I hope your DH comes around eventually. I know how terrible I felt when I first thought that I'd be stuck fighting with mine about it. I would never let my sons be cut, and my DH was SO pro-circ when I first brought it up, I was terrified about what that meant for the future. I can sympathize
post #30 of 32

dh and I went through the same thing w/ds2. I just couldn't handle it again after ds1 was circ'd. I beat myself up for months over it and refused to have it done to ds2 or this new babe and we fought like mad to the point that I was literally ill over the issue. that's when he finally gave in because he was worried about my being sick hurting the baby.
post #31 of 32
Hang in there ZoeJane.

I was curious about the Penn & Teller clip- I had never seen it. I couldn't find it on YouTube but it was on this site

http://www.blinkx.com/video/penn-tel...m-p3uybXES_rEg

I think it's episode 1 from season 3 (2005).
post #32 of 32
lots of myzoejane... its an unfortunate statistic that sometimes separate parenting styles threaten a marriage. that was the case for my ex-husband and i, but not in the case of circumcision.

lots of love vibes sent your way and your dh's hoping that you both come to a decision out of love and knowledge, and not just conformity.

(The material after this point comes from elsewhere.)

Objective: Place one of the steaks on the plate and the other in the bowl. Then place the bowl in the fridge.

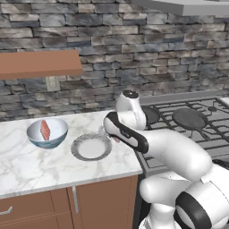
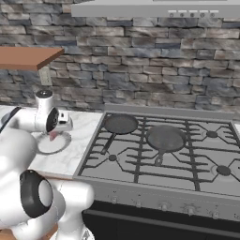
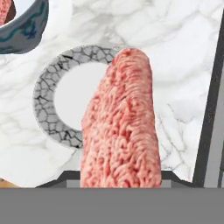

i met my bf (father of ds2) when my ds1 was 15mos old. ds1 wasn't circ'd and i was alrdy quite the intacivist. b4 bf and i even conceived ds2 i told him all the reason i didn't circ julien. so when i got pregnant i was surprised at him asking what i wanted to do if we had a boy. i thought it was clear. he didn't seem to think so since my ex-dh was intact and my bf was not. doesn't it matter what the father looks like?, he asked me. well, no. i wouldn't circ my son to "look like dad" any more than i'd ask the ped to perform a nose job if he didn't get your nose. finally, we watched youtube videos that just showed full circs. it was painful and emotional for us both. we both sat there crying and feeling bad for the babies. and then my bf said, absolutely not. and has been team intactivism ever since.

men surprise us sometimes. sometimes they are all for or all against something that we'd never even thought about. but more times than not, they come around, i think. they don't want their children to hurt. and they (as a pp said) want to know that our decision to leave our sons intact doesn't mean we think any less of their circ penises. good luck, mama.